A senhora Cruz, de súbito, parou de mexer as panelas. Encarou seu filho, e disse.

— Como assim não quer mais ir à escola, Matheus? Toda criança deveria frequentar o colégio. E você estuda em um ótimo lugar, sabia disso, mocinho?

— Sabia. Mas não vou mais pra escola, mãe. – e fez um curta pausa, olhando para sua vestimenta. – Finalmente vou me livrar dessa roupa. Não quero ser igual a todo mundo, não.

— Aconteceu alguma coisa no colégio? Você brigou com alguém, Matheus?

— Não! Não briguei, mãe. Juro pela mãezinha mais sagrada desse mundo. Que é você, é claro. – e fez o sinal típico dos juramentos infantis, beijando os dedos indicadores, dispostos em forma de cruz. A senhora Cruz aquiesceu. Depois, disfarçou. – É que…

— É que…

— O padre Anchieta vai morrer.

Anchieta era o último dos fundadores do colégio São Pedro ainda vivo. Além de sacerdote respeitadíssimo na comunidade, conduzia elogiadamente o cargo de diretor.

— De onde você tirou isso, menino?

— Ele tá com câncer. De pulmão. – a senhora Cruz perdeu o fôlego. Matheus prosseguiu.

— O pessoal lá no São Pedro tá dizendo que é porque ele fumava muito. Eu sempre senti um cheiro estranho nele. Parecido com o do pai, quando volta escondido lá do fundo de casa.

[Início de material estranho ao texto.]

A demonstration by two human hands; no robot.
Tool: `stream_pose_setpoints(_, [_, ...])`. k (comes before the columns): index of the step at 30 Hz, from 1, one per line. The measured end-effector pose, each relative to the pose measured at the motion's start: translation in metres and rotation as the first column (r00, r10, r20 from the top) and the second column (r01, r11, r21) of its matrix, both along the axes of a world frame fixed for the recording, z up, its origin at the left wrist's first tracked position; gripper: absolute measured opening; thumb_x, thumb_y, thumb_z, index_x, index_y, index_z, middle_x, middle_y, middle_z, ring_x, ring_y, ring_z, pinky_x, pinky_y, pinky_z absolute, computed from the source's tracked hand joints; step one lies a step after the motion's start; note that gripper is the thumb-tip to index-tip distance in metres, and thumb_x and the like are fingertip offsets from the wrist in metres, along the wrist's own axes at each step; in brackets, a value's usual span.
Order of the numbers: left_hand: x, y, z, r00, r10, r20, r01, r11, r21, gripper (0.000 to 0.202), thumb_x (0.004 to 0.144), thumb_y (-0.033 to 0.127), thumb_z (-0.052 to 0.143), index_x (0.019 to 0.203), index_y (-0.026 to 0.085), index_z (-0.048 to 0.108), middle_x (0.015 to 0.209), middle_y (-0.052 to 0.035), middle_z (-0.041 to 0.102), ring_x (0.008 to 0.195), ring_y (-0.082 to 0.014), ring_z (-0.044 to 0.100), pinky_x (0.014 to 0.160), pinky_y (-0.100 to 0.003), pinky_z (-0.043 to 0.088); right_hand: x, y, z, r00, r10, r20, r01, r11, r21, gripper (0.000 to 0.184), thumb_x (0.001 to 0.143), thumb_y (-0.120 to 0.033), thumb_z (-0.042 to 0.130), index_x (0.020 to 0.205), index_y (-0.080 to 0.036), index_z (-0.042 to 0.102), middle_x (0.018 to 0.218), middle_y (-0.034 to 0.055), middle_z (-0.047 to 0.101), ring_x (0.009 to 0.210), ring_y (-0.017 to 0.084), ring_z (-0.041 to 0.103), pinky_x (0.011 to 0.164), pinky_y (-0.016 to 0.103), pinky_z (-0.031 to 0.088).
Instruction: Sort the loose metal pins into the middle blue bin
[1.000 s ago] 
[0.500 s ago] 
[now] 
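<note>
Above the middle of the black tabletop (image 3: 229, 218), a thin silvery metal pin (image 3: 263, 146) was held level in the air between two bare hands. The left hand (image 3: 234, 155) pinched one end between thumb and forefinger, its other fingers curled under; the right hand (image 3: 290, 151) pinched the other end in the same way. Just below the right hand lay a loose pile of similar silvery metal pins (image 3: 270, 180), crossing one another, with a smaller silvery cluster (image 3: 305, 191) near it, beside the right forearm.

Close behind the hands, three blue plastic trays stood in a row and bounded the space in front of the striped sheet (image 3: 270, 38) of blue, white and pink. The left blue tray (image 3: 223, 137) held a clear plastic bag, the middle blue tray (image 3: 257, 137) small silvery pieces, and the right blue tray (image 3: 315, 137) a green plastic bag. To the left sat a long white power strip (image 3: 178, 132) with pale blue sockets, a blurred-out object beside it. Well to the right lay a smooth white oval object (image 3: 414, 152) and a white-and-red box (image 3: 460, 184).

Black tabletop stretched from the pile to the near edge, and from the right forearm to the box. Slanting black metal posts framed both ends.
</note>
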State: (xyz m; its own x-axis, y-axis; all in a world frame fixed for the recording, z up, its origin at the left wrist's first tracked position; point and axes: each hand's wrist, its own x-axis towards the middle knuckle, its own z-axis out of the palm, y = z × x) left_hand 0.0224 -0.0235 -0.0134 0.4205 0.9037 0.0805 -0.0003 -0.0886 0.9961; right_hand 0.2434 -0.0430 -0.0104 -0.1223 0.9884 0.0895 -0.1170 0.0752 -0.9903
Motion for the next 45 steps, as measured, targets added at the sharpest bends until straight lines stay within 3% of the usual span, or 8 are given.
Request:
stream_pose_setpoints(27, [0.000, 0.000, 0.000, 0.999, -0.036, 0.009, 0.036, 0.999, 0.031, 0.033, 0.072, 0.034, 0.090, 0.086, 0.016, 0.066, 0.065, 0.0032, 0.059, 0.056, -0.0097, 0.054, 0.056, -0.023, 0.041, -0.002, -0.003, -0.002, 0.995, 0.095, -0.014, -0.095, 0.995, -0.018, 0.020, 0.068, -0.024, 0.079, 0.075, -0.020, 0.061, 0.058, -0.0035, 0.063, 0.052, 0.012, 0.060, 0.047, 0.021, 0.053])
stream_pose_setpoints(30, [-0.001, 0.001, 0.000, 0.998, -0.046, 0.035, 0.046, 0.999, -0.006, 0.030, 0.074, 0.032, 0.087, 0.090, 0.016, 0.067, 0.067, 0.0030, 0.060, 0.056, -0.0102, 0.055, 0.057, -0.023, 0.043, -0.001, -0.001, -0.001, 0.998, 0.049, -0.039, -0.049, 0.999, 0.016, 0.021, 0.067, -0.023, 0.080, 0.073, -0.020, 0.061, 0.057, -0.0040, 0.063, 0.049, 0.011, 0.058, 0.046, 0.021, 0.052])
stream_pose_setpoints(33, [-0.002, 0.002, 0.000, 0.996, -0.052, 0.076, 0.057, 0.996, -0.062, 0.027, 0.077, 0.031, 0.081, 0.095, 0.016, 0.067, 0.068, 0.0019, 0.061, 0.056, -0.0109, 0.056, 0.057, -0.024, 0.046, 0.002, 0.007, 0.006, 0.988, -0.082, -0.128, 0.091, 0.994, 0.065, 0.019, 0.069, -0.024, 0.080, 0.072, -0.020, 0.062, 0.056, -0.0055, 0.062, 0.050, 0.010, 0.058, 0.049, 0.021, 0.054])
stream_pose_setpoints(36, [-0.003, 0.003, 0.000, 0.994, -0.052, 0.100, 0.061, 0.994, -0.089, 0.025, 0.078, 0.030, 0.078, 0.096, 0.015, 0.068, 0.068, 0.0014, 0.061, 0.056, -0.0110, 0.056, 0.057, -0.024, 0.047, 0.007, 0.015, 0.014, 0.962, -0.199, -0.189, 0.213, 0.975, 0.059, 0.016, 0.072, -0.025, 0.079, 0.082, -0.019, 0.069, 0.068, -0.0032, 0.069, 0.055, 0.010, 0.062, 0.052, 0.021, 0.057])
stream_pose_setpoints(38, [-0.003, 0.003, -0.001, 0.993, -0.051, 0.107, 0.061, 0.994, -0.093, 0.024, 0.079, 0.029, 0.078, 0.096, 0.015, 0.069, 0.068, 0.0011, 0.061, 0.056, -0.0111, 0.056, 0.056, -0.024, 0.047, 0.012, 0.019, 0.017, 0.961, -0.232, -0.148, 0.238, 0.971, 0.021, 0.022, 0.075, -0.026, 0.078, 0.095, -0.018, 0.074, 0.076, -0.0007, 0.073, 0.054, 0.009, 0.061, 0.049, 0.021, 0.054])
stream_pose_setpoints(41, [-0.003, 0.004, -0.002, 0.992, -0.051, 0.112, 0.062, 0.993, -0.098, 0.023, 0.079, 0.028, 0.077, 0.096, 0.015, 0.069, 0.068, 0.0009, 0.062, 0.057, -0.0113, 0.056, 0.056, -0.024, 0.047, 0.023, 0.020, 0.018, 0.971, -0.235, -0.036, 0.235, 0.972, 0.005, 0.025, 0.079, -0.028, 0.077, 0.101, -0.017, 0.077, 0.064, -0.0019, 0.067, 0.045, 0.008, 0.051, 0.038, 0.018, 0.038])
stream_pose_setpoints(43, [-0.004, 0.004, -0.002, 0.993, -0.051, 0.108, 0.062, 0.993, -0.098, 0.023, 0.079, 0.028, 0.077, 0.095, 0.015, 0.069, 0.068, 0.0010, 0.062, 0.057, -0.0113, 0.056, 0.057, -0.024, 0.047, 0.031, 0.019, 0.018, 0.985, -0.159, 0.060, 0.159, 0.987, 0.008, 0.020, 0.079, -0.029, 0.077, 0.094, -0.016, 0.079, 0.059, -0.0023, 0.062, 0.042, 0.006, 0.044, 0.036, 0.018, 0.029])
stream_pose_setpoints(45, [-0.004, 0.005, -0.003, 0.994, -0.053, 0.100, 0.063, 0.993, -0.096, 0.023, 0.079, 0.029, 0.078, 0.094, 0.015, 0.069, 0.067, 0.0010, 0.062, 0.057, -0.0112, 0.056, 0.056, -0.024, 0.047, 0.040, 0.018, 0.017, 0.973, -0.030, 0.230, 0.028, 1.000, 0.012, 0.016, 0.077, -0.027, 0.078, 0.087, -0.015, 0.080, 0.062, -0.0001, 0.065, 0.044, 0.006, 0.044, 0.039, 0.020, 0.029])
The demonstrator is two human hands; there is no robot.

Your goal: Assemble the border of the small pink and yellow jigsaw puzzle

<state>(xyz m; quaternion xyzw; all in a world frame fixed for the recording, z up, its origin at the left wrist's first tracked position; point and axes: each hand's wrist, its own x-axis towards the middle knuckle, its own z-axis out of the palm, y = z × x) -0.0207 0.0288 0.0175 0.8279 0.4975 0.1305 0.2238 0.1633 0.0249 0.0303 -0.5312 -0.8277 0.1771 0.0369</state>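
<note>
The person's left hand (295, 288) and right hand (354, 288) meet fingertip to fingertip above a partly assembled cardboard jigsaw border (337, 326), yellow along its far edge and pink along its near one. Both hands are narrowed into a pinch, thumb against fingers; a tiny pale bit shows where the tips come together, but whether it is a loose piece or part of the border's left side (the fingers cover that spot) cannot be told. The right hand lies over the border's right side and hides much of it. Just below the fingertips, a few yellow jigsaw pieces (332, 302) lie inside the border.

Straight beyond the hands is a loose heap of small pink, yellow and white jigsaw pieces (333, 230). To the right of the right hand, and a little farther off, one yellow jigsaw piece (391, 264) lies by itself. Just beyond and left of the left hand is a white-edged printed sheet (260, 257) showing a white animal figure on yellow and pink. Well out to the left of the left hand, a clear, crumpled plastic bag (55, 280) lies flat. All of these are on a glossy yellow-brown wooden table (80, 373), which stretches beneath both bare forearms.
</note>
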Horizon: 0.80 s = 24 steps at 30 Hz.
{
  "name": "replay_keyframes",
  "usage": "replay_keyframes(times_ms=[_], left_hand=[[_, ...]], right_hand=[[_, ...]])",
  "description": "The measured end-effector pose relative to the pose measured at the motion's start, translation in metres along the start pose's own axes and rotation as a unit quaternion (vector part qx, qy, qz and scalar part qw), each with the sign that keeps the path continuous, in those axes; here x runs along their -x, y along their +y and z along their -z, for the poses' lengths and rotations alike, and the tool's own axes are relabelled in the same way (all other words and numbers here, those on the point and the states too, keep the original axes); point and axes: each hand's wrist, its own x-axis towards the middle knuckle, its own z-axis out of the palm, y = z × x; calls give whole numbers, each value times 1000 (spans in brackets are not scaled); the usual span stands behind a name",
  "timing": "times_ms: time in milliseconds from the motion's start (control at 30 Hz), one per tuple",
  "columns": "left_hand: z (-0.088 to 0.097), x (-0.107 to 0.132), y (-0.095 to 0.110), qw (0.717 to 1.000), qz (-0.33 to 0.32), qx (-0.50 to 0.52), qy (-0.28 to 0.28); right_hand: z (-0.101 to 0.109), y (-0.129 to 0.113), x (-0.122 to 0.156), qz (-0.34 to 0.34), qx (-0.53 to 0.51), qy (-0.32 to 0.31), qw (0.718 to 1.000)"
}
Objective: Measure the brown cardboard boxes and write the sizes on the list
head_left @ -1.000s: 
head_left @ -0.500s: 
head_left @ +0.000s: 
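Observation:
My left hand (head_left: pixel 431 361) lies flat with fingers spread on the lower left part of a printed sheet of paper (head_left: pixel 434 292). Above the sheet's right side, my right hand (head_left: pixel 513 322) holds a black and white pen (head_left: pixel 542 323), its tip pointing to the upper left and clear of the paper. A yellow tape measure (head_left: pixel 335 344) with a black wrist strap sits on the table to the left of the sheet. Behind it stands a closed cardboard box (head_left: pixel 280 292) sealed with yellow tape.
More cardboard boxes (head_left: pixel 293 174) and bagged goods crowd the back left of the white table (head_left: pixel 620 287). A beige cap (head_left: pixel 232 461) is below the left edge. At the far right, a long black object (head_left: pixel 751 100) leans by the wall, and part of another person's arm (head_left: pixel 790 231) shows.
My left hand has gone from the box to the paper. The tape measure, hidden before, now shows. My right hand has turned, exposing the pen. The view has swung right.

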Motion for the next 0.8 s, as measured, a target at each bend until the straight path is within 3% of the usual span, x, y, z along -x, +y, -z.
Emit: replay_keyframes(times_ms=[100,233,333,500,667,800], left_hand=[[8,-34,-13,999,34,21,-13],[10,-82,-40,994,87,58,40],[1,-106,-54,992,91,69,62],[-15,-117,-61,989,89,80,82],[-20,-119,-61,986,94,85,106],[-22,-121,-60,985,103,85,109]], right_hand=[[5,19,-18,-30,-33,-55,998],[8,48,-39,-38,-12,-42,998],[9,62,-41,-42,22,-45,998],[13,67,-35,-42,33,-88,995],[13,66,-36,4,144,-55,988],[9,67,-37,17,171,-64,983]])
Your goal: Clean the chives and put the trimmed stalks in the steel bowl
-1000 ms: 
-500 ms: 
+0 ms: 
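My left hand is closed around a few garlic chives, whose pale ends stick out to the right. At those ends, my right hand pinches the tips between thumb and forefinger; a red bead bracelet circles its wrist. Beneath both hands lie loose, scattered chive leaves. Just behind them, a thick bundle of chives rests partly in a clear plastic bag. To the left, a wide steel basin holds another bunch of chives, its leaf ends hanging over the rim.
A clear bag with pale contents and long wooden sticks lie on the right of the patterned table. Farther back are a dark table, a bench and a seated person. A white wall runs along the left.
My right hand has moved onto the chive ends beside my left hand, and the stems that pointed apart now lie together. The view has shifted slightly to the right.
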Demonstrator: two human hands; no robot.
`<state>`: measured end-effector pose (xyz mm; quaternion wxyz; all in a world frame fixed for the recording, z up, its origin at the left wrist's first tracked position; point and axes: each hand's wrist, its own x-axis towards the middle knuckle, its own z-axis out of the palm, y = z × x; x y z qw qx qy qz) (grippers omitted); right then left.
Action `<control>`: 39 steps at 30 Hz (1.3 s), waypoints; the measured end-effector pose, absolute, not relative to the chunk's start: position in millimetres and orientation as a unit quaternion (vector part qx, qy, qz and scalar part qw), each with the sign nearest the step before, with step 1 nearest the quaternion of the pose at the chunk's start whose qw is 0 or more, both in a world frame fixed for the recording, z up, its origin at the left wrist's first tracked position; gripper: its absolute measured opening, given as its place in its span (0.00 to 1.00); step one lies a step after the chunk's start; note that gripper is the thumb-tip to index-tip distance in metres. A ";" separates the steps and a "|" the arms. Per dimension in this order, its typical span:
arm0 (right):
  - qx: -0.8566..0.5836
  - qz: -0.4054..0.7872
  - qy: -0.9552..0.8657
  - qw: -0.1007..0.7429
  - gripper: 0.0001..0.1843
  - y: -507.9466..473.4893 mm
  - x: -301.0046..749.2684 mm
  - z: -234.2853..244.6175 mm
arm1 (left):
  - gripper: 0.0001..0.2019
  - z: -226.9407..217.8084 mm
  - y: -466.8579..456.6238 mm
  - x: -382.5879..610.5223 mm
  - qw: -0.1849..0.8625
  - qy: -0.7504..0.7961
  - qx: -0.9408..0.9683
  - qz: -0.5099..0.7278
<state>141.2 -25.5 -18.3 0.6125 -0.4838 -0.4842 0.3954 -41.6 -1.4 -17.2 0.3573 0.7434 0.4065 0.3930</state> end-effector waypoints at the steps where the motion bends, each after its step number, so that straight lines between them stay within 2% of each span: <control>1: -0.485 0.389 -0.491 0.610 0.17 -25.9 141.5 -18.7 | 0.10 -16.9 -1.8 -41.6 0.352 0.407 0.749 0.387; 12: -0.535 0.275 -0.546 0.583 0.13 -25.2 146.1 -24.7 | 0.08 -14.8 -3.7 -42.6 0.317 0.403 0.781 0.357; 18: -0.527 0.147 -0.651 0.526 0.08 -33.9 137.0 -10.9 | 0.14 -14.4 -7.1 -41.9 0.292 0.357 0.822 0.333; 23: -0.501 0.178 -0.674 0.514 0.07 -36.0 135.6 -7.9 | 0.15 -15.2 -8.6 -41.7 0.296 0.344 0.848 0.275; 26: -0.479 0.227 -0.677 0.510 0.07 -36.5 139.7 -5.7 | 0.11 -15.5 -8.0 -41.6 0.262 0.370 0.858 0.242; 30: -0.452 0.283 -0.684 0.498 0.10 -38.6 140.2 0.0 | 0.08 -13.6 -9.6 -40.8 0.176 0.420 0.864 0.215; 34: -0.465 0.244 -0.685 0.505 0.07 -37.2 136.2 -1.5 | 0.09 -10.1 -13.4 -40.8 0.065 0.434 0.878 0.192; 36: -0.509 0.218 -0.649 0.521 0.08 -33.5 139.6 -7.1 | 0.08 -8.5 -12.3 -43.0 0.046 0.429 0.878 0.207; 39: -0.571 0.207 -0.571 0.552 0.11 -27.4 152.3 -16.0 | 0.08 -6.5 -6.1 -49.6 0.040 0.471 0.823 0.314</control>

— Meu Deus do céu. E ele está bem? Vou ligar para o colégio depois do almoço.

— Disseram que vai morrer, mãe. Ou seja, não vou mais pra escola.

— Matheus, o padre Anchieta vai sair dessa. E a saúde dele não tem a ver com sua ida ao colégio. Lugar de criança é na escola, e pronto.

— Por quê?

— Porque estudando você vai ser alguém na vida. Terá um bom emprego. Não passará fome.

— O padre Anchieta tem um bom emprego. Você disse que meu colégio é bom. E gorducho do que jeito é, acho ele não passa fome.

— Matheus, olhe o respeito com os enfermos. – Matheus abaixou a cabeça, em sinal de desculpa.

— Tá. Mas ainda não quero ir pra escola. – a senhora Cruz bufou. Apoiou os punhos na cintura, e fixou Matheus com seriedade, que retrucou. – E se eu tiver câncer também, como o padre Anchieta?

— Vire a boca pra lá, menino. Ninguém vai ter câncer aqui. E seu pai disse que vai parar de fumar. Fumar não faz bem à saúde.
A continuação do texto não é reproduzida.